> _WHAT YOU ARE ASKED TO DO_: Leave the pictures out, and transcribe the material below exactly from the line with "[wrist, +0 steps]" to the line with "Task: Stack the", both lines included.
◆ ◆ ◆ ◆ ◆ ◆ ◆
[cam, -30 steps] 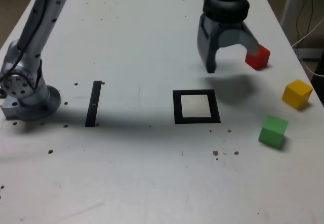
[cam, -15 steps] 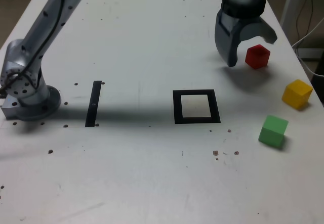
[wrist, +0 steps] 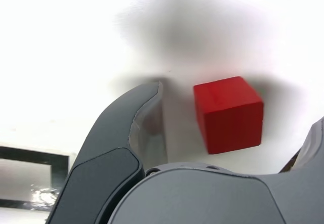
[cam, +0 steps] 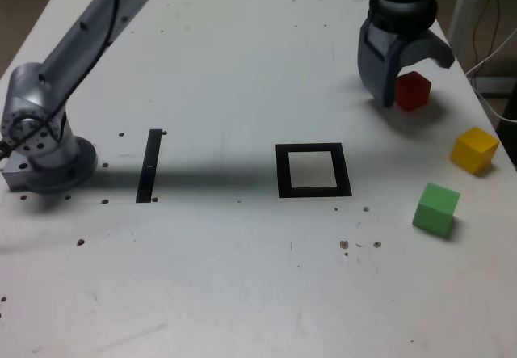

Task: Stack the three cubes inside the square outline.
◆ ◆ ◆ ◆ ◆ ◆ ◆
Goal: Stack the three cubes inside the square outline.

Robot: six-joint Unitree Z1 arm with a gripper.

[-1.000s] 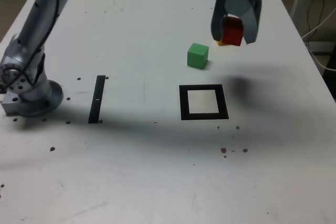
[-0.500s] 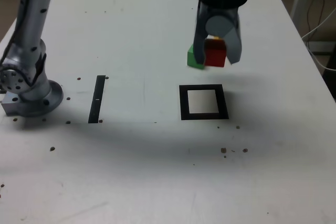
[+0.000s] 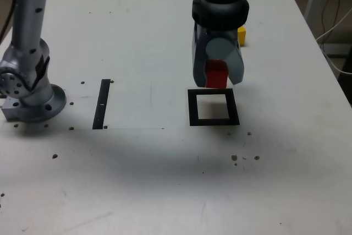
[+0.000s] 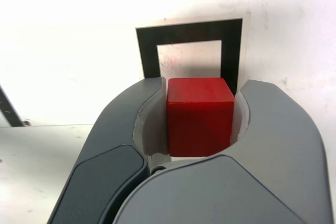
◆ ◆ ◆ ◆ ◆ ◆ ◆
> _YOUR SOLUTION_:
[wrist, +0 steps] 
[cam, +0 steps] 

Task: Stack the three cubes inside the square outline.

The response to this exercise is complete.